**EXERCISE BRIEF**
Find the lines in the listing below that include the word "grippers", and report how many there are, with nothing more.
################
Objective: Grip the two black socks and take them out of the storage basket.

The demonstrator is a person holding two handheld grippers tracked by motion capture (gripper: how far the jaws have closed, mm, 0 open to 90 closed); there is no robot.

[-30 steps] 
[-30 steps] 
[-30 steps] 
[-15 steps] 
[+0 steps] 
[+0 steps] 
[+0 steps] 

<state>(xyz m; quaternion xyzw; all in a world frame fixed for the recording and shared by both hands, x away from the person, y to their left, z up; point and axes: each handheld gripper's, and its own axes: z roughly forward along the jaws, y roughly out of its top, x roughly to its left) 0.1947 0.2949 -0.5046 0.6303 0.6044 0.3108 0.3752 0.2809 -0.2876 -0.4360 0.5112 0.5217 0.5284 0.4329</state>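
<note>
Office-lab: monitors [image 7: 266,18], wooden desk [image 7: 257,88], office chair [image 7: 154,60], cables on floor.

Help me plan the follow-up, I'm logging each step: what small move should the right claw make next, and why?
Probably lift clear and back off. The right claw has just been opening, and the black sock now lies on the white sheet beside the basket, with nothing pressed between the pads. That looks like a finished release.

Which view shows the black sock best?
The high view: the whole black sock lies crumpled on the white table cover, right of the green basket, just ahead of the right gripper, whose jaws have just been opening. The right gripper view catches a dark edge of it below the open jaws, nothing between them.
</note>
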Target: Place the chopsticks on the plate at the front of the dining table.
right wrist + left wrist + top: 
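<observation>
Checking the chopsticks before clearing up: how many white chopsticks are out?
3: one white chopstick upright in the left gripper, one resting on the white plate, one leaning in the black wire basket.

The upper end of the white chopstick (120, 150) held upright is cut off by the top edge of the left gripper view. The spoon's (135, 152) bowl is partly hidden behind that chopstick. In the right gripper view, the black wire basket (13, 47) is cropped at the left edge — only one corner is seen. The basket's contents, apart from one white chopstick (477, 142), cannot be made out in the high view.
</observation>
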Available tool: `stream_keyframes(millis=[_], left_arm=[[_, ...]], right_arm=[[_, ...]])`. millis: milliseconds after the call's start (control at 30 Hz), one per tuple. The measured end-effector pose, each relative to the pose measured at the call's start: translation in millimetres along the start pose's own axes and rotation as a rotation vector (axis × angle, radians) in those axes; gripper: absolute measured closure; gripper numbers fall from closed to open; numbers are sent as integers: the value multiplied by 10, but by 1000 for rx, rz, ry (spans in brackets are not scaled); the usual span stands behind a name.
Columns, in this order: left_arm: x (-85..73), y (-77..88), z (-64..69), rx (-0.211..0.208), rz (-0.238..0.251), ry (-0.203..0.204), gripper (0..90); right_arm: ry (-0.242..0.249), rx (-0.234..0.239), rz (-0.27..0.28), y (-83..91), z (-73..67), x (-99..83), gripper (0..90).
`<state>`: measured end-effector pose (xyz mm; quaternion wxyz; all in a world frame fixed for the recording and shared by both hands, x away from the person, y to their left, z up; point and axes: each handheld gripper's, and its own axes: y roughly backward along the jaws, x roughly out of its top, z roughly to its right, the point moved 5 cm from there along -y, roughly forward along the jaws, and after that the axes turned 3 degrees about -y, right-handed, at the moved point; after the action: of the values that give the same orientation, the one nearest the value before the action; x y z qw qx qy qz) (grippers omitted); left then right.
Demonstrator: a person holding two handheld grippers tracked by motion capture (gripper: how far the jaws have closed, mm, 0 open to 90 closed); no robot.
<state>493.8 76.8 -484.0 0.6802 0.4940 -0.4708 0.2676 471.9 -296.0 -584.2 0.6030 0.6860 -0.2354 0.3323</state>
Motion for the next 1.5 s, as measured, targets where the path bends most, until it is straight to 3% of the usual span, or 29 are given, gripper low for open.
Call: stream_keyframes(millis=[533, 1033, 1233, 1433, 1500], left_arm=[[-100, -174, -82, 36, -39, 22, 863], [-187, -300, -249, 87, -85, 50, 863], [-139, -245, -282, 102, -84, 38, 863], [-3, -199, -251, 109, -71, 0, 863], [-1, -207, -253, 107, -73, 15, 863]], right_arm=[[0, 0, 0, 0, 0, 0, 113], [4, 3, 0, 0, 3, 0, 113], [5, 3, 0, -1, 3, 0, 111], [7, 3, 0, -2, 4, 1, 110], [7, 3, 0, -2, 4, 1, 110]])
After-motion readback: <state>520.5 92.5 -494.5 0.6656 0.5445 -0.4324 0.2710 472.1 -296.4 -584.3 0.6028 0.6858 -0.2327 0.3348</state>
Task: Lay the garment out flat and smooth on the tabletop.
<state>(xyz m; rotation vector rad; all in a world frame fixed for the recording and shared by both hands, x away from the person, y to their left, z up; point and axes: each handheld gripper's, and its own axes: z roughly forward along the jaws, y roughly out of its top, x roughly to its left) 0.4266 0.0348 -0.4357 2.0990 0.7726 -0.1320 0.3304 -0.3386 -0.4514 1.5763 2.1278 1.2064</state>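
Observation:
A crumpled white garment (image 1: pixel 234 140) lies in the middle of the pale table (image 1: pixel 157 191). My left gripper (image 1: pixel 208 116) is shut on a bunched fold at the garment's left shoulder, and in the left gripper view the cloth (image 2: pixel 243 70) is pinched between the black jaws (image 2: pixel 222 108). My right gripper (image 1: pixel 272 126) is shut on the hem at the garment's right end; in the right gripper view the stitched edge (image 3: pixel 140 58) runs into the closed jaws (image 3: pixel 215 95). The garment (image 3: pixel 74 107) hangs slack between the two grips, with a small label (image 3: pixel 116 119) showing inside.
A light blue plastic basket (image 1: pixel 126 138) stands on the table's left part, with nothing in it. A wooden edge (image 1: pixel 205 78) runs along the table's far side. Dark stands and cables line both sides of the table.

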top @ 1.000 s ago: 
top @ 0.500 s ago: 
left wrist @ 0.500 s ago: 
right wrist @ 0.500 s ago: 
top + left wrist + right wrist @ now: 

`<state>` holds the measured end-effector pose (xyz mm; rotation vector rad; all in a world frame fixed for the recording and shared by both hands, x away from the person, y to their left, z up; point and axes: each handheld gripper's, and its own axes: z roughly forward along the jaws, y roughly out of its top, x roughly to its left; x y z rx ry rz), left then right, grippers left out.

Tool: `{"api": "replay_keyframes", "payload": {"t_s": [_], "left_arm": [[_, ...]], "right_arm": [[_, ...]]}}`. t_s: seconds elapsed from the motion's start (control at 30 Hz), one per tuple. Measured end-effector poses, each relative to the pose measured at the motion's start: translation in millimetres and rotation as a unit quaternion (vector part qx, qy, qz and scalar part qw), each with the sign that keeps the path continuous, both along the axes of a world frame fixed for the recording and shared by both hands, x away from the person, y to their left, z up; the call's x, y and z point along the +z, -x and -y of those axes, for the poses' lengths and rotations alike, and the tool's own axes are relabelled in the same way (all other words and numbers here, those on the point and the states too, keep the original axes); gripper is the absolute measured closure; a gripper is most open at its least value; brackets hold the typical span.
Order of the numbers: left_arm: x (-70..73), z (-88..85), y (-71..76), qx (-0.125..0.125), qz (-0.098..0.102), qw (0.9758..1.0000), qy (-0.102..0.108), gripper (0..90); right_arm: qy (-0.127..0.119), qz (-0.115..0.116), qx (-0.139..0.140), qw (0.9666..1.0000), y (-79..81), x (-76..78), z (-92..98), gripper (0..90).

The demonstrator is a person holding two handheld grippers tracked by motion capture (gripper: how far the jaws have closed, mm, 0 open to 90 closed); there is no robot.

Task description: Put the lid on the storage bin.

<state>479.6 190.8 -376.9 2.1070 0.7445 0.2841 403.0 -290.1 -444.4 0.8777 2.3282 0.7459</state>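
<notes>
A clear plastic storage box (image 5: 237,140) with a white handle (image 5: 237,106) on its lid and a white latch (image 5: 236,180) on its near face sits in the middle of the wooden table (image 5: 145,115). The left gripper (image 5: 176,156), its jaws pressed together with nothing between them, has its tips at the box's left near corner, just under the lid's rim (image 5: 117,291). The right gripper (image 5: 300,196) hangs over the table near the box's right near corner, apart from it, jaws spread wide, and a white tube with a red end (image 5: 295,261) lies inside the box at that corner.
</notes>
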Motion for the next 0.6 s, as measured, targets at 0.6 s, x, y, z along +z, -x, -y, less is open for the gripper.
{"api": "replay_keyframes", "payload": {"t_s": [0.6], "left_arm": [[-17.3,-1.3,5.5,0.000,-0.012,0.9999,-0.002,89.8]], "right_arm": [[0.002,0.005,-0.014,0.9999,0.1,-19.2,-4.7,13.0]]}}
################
**TASK OUTPUT**
5